- Task goal
All lines in the records that carry the string "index" are to be shown.

(Items from a dataset)
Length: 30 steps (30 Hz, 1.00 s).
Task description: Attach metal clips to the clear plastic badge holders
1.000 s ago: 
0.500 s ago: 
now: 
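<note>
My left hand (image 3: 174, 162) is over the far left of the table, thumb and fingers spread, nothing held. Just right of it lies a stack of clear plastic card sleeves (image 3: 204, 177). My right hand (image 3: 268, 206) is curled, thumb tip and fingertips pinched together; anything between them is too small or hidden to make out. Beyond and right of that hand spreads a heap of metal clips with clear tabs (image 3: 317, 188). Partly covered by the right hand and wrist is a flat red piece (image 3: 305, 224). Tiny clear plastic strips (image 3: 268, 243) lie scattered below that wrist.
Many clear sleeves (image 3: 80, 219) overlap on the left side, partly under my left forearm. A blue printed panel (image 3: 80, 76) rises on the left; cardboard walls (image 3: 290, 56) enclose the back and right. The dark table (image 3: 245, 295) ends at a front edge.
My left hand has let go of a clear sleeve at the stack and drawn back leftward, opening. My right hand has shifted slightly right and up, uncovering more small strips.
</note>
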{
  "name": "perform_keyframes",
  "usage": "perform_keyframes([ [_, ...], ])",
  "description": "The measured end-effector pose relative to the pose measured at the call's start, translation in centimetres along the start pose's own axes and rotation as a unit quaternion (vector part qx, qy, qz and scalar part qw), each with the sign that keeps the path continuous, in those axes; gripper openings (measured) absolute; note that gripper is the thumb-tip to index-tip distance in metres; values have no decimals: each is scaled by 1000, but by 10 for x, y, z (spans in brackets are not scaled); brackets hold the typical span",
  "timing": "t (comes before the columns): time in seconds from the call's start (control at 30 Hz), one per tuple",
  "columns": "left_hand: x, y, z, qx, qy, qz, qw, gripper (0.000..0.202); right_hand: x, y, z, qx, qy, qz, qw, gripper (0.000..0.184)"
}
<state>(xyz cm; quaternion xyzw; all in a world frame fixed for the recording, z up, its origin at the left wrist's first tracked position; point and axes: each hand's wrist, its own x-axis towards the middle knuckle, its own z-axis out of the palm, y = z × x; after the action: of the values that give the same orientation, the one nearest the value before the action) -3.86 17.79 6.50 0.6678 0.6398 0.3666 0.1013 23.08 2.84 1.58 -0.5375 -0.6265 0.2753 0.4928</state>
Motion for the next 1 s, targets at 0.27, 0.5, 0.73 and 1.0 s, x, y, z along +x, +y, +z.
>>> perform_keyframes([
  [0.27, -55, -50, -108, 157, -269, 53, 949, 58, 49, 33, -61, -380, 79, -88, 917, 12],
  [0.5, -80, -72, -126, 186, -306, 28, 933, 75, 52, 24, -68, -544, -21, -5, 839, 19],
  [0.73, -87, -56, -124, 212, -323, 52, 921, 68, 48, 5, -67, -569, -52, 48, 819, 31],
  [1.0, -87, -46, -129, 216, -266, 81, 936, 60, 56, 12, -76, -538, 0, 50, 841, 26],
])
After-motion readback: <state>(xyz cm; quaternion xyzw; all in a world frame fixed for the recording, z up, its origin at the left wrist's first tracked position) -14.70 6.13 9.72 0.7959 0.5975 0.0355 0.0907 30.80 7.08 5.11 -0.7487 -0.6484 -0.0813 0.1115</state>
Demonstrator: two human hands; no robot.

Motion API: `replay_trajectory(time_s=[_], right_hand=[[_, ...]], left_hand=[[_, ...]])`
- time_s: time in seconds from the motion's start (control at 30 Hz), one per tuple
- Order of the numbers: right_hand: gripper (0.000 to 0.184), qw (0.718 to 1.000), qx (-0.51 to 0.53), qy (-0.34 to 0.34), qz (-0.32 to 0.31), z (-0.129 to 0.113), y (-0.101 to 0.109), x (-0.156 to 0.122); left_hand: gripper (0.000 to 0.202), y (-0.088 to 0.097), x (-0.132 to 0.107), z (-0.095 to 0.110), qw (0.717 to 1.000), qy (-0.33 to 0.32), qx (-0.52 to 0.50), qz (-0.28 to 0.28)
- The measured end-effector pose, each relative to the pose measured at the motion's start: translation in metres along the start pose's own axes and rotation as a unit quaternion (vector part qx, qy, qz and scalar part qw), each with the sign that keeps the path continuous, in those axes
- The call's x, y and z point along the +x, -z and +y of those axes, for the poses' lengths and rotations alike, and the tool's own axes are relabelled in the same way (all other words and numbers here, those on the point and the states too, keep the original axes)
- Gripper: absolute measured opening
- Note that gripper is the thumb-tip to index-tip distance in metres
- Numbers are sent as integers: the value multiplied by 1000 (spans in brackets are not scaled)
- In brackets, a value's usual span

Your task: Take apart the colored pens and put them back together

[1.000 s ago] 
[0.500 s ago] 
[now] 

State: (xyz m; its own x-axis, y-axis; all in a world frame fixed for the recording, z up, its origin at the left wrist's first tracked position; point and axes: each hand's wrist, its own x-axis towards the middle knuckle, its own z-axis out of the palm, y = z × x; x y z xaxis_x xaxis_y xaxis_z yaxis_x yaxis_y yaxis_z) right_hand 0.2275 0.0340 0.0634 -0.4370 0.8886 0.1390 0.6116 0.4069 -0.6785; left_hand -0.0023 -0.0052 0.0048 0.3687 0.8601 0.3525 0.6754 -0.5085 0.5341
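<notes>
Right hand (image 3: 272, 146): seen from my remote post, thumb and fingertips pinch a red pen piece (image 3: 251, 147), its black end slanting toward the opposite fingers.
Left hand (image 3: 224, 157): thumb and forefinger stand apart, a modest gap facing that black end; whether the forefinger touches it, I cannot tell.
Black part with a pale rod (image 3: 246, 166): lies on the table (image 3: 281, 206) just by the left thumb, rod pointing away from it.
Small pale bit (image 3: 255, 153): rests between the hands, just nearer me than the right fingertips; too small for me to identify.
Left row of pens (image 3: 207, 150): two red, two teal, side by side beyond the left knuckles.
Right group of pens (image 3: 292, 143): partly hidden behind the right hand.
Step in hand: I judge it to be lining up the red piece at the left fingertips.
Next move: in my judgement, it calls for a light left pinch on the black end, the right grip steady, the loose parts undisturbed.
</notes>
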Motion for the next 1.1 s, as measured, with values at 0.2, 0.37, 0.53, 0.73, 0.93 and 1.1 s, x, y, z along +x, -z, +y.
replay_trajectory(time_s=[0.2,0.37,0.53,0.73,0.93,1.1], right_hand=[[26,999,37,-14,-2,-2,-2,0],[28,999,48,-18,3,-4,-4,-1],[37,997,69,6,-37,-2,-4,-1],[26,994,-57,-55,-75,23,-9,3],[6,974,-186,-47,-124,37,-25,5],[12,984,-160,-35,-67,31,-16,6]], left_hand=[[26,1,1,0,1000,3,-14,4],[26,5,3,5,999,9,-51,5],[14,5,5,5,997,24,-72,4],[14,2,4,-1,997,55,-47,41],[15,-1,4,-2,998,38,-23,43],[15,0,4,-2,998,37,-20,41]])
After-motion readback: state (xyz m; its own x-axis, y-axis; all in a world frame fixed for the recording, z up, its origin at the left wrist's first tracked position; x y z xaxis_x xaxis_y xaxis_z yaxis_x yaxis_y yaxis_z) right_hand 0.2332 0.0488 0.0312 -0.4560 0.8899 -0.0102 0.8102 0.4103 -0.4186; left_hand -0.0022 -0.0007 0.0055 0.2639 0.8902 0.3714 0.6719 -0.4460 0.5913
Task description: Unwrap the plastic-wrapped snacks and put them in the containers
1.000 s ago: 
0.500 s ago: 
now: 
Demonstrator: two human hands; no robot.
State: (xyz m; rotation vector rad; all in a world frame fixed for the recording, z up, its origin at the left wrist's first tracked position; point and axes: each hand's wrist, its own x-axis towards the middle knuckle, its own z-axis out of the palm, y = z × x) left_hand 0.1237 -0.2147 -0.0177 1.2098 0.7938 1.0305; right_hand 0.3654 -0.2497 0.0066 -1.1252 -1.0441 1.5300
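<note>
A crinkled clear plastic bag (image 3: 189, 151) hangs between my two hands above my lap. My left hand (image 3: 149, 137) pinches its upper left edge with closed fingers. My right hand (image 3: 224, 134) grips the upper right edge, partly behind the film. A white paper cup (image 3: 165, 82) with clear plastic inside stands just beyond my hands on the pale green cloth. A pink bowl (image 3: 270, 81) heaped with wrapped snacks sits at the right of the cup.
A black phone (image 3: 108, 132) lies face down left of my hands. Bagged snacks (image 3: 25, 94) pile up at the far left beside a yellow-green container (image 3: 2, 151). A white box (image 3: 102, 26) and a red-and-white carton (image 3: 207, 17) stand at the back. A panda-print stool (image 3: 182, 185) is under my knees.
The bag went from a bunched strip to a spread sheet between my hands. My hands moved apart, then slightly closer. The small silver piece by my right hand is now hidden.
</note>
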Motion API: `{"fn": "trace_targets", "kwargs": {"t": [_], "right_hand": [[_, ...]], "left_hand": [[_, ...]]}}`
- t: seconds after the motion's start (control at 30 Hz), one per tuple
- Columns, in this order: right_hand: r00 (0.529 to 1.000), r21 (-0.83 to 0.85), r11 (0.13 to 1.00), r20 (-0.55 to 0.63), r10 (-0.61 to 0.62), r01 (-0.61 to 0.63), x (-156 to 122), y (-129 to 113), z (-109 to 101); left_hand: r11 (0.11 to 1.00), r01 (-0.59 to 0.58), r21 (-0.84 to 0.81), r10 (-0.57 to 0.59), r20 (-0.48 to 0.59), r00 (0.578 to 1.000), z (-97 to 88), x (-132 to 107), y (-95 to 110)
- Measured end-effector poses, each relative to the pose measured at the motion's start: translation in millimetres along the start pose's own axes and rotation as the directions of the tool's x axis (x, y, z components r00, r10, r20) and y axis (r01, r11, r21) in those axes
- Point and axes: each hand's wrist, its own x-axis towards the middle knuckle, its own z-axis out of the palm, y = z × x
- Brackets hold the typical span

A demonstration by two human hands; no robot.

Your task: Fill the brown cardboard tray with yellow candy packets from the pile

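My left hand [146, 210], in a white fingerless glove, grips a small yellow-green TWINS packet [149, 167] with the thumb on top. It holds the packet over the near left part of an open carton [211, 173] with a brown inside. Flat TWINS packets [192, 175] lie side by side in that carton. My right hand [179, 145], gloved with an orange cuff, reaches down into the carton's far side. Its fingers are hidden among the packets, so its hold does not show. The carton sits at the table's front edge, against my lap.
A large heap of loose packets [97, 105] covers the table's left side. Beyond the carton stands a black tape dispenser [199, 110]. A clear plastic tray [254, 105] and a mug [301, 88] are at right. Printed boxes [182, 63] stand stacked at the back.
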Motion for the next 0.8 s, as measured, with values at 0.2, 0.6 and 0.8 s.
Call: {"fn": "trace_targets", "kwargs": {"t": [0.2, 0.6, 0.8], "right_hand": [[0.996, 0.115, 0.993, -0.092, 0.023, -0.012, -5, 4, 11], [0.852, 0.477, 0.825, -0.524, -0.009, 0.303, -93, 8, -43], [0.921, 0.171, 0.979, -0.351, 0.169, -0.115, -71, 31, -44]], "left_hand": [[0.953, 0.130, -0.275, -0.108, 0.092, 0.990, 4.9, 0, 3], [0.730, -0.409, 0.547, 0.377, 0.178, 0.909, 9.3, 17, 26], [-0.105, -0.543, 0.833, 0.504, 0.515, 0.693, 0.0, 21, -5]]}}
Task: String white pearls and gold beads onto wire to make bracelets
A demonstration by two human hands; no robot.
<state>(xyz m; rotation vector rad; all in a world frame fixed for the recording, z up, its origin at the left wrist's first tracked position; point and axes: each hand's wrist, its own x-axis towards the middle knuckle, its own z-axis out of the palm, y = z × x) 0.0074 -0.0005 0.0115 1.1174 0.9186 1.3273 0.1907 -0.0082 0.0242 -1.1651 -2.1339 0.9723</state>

- Result for this exercise
  "description": "The measured end-effector pose relative to the pose measured at the call's start, translation in centimetres along the start pose's own axes and rotation as a unit quaternion (vector part qx, qy, qz and scalar part qw), each with the sign that keeps the path continuous, in those axes; gripper openings (measured) absolute; note that gripper is the thumb-tip to index-tip distance in metres; values have no decimals: each is scaled by 1000, but by 10 for x, y, z (spans in brackets are not scaled); brackets hold the typical span",
- Note that gripper is the thumb-tip to index-tip distance in metres

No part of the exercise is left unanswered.